Jay-Z just released a new CD. How do I know? Because all of social media is buzzing about it.
It was just released 45 minutes ago and already folks have offered their full reviews, quoted lines from their favorite songs, interpreted what he meant by this or that, and has assumed it’s a response to his wife’s ‘Lemonade.’
Okay, it probably didn’t come out 45 minutes ago, but I don’t think it’s been a full day yet and it seems everyone but me has listened, critiqued, and ranked it among the best he’s ever done.
Old Man Me remembers when a new album came out, me, and now Reverend Michael K. Evans would put our quarters together and go buy the latest funk, soul, or R&B LP. He’d take it home for a week before passing it to me to listen to for a week. At some point one of us would take ownership of the album but always made sure it stayed in great condition just in case the other wanted to borrow it for a party or something.

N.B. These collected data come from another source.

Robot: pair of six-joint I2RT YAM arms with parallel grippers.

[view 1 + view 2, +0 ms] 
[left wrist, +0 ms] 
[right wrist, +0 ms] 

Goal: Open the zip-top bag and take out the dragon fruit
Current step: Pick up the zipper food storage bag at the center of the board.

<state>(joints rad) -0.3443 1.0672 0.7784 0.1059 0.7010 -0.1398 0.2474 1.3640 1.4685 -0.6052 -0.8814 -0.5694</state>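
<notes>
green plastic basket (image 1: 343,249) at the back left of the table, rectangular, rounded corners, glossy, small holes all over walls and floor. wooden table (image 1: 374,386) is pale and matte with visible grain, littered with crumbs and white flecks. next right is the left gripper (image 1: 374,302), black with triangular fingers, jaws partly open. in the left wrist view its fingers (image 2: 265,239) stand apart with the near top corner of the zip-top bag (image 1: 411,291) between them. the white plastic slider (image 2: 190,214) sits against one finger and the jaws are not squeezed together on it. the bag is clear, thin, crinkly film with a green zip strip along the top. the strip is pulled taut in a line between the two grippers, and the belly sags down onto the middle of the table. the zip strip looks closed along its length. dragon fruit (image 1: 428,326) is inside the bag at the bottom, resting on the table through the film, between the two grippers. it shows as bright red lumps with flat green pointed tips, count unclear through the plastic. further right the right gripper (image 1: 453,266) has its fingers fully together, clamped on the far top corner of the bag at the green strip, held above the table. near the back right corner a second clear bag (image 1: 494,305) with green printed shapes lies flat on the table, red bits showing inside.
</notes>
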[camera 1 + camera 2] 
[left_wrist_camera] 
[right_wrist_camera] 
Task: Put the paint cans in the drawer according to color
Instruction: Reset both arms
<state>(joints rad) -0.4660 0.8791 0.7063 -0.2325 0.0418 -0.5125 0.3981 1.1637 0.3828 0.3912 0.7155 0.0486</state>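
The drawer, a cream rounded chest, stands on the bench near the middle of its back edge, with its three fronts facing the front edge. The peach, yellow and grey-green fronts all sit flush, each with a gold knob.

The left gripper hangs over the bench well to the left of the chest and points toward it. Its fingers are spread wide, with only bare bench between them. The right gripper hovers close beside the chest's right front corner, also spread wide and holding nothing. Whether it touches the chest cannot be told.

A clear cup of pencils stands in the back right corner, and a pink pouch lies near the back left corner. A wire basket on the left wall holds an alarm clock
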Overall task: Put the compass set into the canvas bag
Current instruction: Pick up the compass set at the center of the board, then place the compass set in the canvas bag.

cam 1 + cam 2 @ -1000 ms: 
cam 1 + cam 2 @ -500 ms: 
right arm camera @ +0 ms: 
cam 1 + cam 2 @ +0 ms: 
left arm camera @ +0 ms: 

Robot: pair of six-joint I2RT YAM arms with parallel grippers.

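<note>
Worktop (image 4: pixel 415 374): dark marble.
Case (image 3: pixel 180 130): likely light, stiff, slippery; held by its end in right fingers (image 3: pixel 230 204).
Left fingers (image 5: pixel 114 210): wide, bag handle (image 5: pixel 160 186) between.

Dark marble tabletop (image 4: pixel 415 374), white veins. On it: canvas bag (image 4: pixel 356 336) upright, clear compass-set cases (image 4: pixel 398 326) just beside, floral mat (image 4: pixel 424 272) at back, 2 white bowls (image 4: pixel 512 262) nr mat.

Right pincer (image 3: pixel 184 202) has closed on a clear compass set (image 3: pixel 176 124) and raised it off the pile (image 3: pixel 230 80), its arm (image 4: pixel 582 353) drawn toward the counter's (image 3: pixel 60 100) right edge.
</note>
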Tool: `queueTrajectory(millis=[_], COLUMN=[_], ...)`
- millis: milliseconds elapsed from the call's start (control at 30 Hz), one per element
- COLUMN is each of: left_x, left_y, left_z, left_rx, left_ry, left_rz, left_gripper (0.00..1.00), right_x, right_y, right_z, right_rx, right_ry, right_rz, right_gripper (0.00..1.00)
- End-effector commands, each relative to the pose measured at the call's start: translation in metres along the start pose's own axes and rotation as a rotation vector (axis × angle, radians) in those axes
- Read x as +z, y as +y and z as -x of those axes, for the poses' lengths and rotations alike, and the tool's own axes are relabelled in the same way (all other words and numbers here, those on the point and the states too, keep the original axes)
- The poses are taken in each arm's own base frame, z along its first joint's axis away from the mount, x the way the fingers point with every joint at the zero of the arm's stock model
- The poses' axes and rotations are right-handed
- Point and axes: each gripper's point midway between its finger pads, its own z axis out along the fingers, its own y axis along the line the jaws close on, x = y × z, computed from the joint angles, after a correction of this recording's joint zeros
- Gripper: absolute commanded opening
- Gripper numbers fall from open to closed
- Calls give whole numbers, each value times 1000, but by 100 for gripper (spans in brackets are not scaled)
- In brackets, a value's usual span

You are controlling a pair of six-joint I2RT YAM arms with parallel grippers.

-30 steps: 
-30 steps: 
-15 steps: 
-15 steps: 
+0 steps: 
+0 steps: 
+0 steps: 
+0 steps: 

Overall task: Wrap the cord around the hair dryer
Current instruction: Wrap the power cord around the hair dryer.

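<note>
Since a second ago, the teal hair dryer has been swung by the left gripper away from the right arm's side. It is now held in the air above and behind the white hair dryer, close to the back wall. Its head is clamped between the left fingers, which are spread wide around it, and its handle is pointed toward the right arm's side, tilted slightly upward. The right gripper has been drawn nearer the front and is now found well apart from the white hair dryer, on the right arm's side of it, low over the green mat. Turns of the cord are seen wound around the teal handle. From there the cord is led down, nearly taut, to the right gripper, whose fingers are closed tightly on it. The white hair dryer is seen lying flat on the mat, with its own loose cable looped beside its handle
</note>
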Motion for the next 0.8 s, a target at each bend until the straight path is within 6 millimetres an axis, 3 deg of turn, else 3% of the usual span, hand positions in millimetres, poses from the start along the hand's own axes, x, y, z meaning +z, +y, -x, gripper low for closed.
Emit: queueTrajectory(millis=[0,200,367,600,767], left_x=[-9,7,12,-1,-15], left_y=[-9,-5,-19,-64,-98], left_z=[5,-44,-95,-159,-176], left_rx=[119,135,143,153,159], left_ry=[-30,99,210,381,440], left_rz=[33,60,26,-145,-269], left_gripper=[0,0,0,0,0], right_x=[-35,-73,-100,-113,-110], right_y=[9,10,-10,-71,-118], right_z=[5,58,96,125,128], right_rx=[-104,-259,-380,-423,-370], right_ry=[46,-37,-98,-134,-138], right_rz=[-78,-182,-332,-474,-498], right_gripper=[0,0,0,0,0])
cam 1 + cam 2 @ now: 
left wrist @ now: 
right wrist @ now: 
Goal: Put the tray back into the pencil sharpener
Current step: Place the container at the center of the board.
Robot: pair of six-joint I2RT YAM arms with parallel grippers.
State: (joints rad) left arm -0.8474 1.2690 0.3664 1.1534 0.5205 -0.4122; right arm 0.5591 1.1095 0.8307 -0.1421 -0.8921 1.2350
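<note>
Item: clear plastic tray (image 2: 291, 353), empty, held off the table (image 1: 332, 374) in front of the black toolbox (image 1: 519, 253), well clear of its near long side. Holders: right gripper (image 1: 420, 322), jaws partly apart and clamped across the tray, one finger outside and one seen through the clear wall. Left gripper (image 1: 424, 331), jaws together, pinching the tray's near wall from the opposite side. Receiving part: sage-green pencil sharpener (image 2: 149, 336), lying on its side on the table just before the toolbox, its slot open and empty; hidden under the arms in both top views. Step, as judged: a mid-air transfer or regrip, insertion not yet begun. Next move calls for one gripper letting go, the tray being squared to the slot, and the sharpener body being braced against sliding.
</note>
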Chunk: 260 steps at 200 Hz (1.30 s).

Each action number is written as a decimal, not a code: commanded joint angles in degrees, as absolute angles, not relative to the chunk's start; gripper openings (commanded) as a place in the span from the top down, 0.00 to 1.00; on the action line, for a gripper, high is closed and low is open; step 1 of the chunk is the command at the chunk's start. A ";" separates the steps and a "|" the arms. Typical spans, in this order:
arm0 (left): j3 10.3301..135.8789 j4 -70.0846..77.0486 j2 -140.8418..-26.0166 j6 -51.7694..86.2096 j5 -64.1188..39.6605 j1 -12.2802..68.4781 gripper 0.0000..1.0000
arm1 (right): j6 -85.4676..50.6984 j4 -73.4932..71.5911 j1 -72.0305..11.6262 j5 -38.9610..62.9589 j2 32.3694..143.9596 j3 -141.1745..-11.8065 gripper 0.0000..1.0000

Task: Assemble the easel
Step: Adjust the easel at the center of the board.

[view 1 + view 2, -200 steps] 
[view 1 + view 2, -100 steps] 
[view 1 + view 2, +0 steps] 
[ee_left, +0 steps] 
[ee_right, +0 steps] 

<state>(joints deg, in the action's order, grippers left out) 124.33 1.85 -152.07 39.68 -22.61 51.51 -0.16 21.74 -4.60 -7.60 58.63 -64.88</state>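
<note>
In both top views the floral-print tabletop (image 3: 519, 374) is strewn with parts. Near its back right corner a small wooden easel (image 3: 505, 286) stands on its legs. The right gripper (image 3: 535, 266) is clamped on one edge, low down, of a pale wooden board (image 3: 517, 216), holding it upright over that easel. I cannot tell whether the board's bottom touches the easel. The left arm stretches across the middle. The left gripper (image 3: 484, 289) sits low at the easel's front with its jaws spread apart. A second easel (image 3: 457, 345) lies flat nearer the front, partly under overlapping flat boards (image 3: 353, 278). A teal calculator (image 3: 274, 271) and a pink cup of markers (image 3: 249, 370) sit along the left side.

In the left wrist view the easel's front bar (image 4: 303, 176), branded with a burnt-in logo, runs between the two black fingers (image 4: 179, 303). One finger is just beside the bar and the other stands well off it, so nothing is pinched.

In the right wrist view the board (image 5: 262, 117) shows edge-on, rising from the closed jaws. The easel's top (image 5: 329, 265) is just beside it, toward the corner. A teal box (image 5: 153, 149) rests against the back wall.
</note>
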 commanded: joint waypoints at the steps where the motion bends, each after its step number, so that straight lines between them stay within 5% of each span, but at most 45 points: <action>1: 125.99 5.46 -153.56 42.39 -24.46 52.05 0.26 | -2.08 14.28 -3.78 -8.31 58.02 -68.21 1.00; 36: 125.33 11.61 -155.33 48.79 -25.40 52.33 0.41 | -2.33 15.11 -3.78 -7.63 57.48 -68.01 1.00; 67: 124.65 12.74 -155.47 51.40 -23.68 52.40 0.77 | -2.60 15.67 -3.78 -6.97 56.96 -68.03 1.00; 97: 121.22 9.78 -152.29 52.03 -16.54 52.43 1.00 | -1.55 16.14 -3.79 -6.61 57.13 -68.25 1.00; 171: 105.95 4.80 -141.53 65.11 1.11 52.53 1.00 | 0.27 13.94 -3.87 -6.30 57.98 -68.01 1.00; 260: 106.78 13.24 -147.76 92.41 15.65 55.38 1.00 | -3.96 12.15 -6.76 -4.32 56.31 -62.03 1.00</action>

We’d sit on the school bus and talk about our favorite songs which pretty much remained a conversation between the two of us because no one else really gave a hoot.
These days, everybody gives a hoot. All you need to do is say something about ‘4:44’ and instantly you’ll get all kinda Comments, Likes, Shares and Emoticons on your Facebook, Twitter, and Instagram feeds. Everybody has an opinion and the CD is only 15 minutes old (or so it seems).
It reminds me of the time I chaperoned a 6th grade class at Showalter Middle School to the Philadelphia Zoo.
I remember going to the zoo every summer with the Chester Central YMCA day camp and we’d be there all day and never get to see the whole zoo – and we didn’t have a chaperon. But this trip with the Showalter 6th graders was a different animal (pun intended).
Me and the 4 guys I was looking after saw the entire Philadelphia Zoo before lunch. Those dudes saw every bird, cat, bear, turtle, fish, giraffe, snake, camel, monkey and men’s room in less than 3 hours.
How’d they do it, you ask? Easy. They spent no time looking at the animals. They just ran from cage to cage, exhibit to exhibit, pool to pond, and dark building to dark building.
“Don’t y’all want to stick around to see if the lion roars, or the gorilla waves, or the polar bear swims toward you, or the big turtles having sex, or the monkey throwing feces at each other?” NO! There was no time to stand around and get to know the personality of the animals. There was only time to run through each section so they could get to the next animal.
Needless to say, I was wore out before the first bite of my sandwich. There was nothing to look forward to after lunch since we saw it all before lunch, and there was no way I was taking those guys on the hot air balloon thingee.
Like today’s new music, the younger folks just rip right through it, give it a thumbs up or down, talk about it with hundreds of others – whether they know them or not – and get geared up for the next new thing coming down the pike.
Younger people aren’t building a record collection anymore. The music delivery system is so dynamic these days that you can listen to whatever you like, whenever you like. I don’t know if that’s good or bad, but I will say that running through the entire Philadelphia Zoo in 3-hours is not the way I’ll ever do that again.